I don't think I've written about August - not like an update for the month but of all the things that seem to connect with August. It all started while on vacation in early June. I was shopping at this little bead store and found a pre-made bracelet. It was super pretty and I took a closer look I saw my birthstone, Ian's birthstone, and Sam's birthstone - but there was one more, Peridot, the birthstone for August. I passed on the bracelet but kept thinking about it. When we returned home I found out one of my friends has found the elusive Asian boy Cabbage Patch Kid and purchased him for us. Upon his delivery I discovered his name was August. Then we found out from WACAP that they came home from their Thailand visit with no specific update for us, but would check back in August. I started noticing a lot of combinations of the four colors I saw in the bracelet and just got hooked that there was something the universe was trying to tell me about August.

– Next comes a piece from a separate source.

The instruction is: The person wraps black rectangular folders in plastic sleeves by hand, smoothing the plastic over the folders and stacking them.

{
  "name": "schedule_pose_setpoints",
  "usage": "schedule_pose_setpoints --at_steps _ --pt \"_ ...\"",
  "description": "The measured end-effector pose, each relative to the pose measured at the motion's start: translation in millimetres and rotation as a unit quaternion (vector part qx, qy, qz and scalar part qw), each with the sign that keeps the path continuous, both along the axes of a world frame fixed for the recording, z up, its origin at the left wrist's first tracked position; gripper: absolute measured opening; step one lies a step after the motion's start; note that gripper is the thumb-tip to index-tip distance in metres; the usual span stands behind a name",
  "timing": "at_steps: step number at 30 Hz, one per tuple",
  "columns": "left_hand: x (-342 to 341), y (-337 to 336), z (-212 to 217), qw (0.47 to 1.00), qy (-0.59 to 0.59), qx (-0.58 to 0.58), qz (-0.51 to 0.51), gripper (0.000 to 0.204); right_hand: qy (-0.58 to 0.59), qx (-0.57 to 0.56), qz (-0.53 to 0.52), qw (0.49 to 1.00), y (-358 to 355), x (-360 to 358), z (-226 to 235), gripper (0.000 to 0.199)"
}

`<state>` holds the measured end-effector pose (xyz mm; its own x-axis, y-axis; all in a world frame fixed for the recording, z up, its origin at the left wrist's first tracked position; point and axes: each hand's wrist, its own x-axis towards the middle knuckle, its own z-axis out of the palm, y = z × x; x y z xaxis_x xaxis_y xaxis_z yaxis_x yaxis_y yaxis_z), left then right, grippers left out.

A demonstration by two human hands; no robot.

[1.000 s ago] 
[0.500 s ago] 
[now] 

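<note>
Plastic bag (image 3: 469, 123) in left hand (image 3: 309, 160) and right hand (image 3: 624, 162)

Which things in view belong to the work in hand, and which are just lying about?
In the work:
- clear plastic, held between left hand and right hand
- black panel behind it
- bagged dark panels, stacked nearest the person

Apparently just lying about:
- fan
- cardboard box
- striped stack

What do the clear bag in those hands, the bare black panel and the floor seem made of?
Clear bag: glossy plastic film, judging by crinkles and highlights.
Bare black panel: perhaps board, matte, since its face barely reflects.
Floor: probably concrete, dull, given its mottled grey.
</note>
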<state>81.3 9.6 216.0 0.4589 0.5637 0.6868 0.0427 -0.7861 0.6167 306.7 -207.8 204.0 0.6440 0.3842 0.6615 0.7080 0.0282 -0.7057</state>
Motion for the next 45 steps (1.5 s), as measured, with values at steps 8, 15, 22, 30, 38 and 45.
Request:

But I tried not to get too excited. I knew we would not receive our referral - too early. I thought, maybe our son was born in August and will soon celebrate his 1st birthday. Maybe we'll receive a great update that will align the planets in my August obsession....well......WE RECEIVED AN UPDATE!!!!!! I picked up the phone today to hear Andrea, the program director from WACAP. I did't think anything of it - thinking she was being proactive with her nuerotic client. Keeping one step ahead of my nagging inquires - but NO she had a real update for us.

Ready?

Okay - WE'VE BEEN MATCHED!!!!!!!!!! We have a son out there at the Thai Red Cross at this very moment that's just for us. So, I know you have a lot of questions - but here's the basics. We know nothing. It's a boy - literally that's it. Now, he will proceed with medical exams and tests and the orphanage will get all the paperwork ready for our official referral. We'll get pictures, medical history, social history - his entire file. Andrea thinks this will arrive around October. If all goes as planned with the rest of the process we really think we'll be traveling around the New Year - but i don't want to get my hopes up too much. So I'm remaining on the happy news!!!!!! This is the first step into the final phase of the journey leading to our son!